Al final, dije lo más honesto que podía salir de mí sin que se incendiara Alemania:

—Me gustaría —susurré—. Caminar contigo.

Leo sonrió. No lo vi. Pero lo escuché.
Y ese sonido… dios. Ese sonido podría curar traumas.

—Perfecto —dijo—. paso a las seis. Si no quieres, me avisas. Si quieres… bueno… estaré ahí.

Cuando colgó, me quedé mirando el techo.

El gato saltó a mi regazo, como cerrando el acta del día:

Tú y yo sabemos que estás perdida, humana, pero vas directo hacia el desastre más bonito de tu vida.

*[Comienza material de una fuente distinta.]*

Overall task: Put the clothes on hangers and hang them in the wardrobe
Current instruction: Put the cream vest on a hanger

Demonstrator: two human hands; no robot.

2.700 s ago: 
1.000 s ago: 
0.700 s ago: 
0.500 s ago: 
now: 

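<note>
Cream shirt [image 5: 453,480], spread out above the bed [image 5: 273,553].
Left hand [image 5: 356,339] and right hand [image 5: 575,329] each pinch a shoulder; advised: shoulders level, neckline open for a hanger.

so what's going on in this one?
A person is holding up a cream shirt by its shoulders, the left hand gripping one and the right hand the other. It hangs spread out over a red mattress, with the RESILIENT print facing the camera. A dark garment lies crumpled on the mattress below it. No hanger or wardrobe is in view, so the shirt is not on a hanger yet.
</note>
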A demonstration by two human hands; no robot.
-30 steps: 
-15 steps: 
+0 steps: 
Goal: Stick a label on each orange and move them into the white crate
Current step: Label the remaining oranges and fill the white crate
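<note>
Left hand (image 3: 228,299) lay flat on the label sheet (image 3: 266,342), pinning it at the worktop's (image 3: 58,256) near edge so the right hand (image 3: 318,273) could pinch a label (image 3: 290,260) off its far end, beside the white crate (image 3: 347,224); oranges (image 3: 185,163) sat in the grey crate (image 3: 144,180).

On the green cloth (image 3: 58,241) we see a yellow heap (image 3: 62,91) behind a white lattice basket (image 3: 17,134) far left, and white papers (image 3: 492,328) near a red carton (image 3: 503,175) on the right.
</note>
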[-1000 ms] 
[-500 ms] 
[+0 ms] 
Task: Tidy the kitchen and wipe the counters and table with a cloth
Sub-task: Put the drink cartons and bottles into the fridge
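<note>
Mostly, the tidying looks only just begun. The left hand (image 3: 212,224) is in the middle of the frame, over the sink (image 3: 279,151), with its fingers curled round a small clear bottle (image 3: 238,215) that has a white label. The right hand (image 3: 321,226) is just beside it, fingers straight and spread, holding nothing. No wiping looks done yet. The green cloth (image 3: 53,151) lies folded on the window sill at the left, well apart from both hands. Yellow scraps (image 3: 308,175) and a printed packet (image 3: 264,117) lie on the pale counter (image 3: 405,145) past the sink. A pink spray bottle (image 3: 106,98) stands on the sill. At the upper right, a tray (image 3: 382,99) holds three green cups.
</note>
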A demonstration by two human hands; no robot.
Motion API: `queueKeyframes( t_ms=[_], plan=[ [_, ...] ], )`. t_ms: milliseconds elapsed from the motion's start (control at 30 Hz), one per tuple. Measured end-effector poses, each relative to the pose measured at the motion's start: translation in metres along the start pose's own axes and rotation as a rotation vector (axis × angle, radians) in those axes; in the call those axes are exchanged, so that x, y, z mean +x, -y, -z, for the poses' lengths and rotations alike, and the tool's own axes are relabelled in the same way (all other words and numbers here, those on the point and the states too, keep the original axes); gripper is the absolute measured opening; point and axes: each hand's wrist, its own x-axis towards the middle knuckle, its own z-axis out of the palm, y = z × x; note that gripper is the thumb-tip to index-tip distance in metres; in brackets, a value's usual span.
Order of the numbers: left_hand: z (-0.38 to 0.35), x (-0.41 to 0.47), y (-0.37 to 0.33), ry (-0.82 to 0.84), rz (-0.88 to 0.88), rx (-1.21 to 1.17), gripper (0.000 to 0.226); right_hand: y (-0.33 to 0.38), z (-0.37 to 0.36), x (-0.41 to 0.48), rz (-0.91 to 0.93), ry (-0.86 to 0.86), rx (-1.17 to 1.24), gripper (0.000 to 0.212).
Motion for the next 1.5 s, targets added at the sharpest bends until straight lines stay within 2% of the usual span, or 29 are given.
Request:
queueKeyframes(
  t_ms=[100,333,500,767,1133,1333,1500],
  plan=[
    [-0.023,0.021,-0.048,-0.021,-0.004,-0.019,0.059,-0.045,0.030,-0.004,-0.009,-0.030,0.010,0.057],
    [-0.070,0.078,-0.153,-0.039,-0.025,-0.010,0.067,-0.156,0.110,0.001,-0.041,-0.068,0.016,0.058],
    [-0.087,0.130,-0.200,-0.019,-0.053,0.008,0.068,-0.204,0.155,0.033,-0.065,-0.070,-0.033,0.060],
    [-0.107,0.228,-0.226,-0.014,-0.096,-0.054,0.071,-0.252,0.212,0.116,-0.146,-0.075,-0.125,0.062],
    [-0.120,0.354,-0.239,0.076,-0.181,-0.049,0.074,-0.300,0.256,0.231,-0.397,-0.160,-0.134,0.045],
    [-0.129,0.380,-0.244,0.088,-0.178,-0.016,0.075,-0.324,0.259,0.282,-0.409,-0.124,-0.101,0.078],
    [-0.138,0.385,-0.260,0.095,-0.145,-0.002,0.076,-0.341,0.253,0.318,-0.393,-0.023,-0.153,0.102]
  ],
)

—No me mires así —murmuré, aunque sonreía.

Porque sí.
Tal vez estaba perdida.

Ya que tenía que darle el informe a mi jefa decidí verstirme e ir oficialmente al trabajo porque así era mucho mejor, apenas llevaba diez minutos intentando recomponer mi dignidad cuando escuché otra vez los tacones asesinos de mi jefa aproximándose por el pasillo.

No.
NO.
OTRA VEZ NO.

Me puse derecha, escondí el gato debajo del escritorio (él protestó con un “mrrrpt ofendido”) y adopté expresión de funcionalidad laboral.